🤖 AI Summary
This work addresses the challenge that existing hyperspectral image fusion methods often suffer from spatial structural degradation and spectral distortion due to their inability to effectively model geometric constraints. To overcome this limitation, the paper proposes a dual-domain manifold modeling framework that jointly introduces manifold structures in both spatial and spectral domains. A topology-aware Transformer is developed to simultaneously capture spatial topology and pixel-level manifold relationships. Furthermore, a frequency-domain decoupled fusion module is designed to separate high- and low-frequency components, thereby enhancing high-frequency geometric details and spectral reconstruction fidelity. Integrating discrete cosine transform, low-rank priors, and a spectral-driven spatial enhancement strategy, the proposed method achieves state-of-the-art performance on multiple benchmark datasets, demonstrating superior spatial fidelity and spectral accuracy compared to current approaches.
📝 Abstract
Achieving a coherent integration of spectral richness and spatial fidelity remains a central objective in hyperspectral image fusion. However, existing hyperspectral image fusion methods struggle to effectively model geometric constraints. In the spatial domain, weak spatial-spectral interaction limits geometry-aware feature learning and suppresses high-frequency structural information, resulting in low-frequency bias and structural degradation. In the spectral domain, local manifold structures induced by spectral similarity are insufficiently exploited, limiting intrinsic pixel relationship modeling and fine-grained spectral reconstruction. To address these challenges, we propose a dual-domain manifold modeling (DDMM) framework. Specifically, we introduce a Topology-Aware Transformer (TPFormer) that combines global attention with neighborhood propagation, jointly modeling spatial topology and pixel-level feature manifold relationships to capture intrinsic spatial-spectral structures and improve topology-aware representation learning.
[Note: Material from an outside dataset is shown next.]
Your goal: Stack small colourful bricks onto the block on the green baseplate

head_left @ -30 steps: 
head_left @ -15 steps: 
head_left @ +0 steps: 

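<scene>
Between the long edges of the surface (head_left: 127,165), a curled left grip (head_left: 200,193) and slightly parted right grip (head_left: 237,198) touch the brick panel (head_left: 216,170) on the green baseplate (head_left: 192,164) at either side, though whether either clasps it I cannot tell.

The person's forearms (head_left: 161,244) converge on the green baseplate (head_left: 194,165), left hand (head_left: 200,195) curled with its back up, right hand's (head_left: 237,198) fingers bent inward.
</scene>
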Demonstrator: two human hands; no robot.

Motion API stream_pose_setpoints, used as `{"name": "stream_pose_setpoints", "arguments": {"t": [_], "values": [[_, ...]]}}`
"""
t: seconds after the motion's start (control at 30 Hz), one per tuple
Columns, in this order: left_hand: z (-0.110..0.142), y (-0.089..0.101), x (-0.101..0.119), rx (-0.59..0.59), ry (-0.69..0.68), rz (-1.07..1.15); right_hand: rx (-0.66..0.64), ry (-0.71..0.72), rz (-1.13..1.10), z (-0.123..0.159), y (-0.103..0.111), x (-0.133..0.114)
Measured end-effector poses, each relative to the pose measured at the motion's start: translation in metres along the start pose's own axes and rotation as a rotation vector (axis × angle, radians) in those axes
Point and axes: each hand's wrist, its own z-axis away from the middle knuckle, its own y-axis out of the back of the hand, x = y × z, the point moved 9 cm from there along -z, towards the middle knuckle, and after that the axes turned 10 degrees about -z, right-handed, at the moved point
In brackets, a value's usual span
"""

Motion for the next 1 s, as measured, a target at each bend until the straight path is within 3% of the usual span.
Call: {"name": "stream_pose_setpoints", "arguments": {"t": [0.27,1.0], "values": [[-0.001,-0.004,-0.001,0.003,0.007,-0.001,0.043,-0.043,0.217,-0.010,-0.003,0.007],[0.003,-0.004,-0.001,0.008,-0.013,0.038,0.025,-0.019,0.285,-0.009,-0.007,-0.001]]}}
Furthermore, a Frequency-Decoupled Spatial-Spectral Collaborative Fusion (FDSCF) module is devised, in which features are projected into the frequency domain via the discrete cosine transform and explicitly decoupled into low- and high-frequency components. Guided by a low-rank structural prior and spectral-driven spatial enhancement, FDSCF selectively enhances geometry-aware high-frequency features, strengthening spatia-spectral coupling and recovering sharper edges and finer textures. Extensive experiments on multiple benchmark datasets demonstrate that DDMM achieves superior overall performance over SoTA methods in terms of spatial structure preservation and spectral reconstruction.